• [Instructions for the task] Nothing but the lines from the line with "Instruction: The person" through the end of the data is to be copied, and each is to be copied exactly.

(Saved data entries)
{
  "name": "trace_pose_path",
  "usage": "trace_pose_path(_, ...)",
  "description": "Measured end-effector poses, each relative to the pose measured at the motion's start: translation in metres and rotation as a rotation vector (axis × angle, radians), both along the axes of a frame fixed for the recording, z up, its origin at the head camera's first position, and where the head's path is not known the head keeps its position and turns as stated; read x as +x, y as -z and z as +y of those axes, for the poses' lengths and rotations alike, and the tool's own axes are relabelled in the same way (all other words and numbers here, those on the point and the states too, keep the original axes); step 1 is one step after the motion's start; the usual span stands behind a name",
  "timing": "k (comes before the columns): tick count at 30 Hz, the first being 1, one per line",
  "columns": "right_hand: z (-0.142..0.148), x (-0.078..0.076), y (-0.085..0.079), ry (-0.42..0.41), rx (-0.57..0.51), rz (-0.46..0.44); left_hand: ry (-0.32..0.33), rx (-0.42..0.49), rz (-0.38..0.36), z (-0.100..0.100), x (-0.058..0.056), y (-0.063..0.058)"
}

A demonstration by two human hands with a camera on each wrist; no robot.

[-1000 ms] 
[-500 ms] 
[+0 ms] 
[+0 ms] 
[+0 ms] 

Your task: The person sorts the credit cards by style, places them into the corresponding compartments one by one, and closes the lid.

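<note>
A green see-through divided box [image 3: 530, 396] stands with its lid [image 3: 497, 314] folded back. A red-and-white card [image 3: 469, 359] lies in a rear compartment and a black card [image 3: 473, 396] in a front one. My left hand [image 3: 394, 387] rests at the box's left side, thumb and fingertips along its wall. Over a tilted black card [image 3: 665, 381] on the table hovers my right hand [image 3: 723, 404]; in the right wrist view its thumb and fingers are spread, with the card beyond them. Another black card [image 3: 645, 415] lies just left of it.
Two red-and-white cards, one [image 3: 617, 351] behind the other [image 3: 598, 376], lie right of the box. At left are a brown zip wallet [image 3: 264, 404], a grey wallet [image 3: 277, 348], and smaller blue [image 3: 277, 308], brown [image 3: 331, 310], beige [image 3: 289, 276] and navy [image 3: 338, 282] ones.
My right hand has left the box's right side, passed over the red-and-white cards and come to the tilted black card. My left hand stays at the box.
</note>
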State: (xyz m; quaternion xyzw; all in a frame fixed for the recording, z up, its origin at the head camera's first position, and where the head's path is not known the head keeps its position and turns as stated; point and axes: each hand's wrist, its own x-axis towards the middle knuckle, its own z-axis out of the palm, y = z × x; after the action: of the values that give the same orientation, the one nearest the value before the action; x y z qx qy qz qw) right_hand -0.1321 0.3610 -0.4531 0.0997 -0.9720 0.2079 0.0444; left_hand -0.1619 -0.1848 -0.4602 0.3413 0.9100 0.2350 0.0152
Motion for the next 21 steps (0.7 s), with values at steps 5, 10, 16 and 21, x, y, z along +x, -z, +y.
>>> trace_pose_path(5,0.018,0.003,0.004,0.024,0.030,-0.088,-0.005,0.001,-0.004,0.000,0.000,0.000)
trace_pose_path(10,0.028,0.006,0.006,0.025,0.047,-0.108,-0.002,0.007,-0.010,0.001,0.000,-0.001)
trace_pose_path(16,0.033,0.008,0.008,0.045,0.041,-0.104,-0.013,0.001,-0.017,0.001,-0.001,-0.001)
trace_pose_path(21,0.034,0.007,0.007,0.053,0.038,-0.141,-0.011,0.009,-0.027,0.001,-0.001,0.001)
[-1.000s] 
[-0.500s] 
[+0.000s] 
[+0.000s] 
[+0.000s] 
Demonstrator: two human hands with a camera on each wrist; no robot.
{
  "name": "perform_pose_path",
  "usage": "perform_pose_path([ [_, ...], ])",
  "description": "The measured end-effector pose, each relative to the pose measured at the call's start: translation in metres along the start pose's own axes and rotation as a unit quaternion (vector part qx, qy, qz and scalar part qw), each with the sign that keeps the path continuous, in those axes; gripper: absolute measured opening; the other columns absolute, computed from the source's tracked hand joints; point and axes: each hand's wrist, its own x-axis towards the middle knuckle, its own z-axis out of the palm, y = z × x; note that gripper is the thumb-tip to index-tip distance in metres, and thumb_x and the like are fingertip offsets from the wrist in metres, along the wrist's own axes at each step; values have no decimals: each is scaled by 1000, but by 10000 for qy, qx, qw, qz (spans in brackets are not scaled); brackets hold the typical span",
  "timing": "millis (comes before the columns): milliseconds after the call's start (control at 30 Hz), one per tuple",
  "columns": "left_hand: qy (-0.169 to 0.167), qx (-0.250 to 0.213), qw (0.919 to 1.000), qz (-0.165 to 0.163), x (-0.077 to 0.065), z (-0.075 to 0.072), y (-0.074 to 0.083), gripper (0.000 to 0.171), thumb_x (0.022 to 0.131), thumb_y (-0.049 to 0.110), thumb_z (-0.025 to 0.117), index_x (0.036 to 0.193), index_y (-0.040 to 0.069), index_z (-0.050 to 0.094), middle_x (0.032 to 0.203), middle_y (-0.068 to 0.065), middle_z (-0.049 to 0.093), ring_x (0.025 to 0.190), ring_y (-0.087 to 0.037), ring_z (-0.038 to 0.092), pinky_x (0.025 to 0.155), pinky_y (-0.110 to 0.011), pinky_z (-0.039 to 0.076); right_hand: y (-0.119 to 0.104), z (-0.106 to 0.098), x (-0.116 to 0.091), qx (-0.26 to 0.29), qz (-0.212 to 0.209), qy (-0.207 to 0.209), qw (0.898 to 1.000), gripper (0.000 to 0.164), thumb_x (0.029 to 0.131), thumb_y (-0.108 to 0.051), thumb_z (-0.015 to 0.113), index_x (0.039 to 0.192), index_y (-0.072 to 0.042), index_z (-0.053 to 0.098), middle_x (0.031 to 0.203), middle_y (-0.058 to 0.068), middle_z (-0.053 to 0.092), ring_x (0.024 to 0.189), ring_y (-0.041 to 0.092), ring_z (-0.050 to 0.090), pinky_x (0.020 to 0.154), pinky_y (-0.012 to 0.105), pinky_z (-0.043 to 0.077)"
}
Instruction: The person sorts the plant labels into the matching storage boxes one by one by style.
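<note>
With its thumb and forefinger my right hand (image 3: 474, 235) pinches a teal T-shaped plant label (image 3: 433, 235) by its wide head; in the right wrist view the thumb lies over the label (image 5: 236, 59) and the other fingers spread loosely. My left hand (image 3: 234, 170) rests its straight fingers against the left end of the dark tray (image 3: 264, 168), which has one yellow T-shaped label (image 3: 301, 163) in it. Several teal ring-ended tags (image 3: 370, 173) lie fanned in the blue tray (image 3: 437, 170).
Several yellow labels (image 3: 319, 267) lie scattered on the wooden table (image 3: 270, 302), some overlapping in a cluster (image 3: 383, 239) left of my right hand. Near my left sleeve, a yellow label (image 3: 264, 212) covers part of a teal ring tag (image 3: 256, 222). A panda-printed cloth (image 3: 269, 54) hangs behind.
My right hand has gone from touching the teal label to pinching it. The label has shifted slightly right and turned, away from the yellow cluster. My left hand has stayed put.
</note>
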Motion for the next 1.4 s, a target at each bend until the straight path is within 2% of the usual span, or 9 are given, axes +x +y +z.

• [Solution for this task]
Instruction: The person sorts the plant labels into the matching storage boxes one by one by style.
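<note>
With its thumb and forefinger my right hand (image 3: 474, 235) pinches a teal T-shaped plant label (image 3: 433, 235) by its wide head; in the right wrist view the thumb lies over the label (image 5: 236, 59) and the other fingers spread loosely. My left hand (image 3: 234, 170) rests its straight fingers against the left end of the dark tray (image 3: 264, 168), which has one yellow T-shaped label (image 3: 301, 163) in it. Several teal ring-ended tags (image 3: 370, 173) lie fanned in the blue tray (image 3: 437, 170).
Several yellow labels (image 3: 319, 267) lie scattered on the wooden table (image 3: 270, 302), some overlapping in a cluster (image 3: 383, 239) left of my right hand. Near my left sleeve, a yellow label (image 3: 264, 212) covers part of a teal ring tag (image 3: 256, 222). A panda-printed cloth (image 3: 269, 54) hangs behind.
My right hand has gone from touching the teal label to pinching it. The label has shifted slightly right and turned, away from the yellow cluster. My left hand has stayed put.
</note>
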Motion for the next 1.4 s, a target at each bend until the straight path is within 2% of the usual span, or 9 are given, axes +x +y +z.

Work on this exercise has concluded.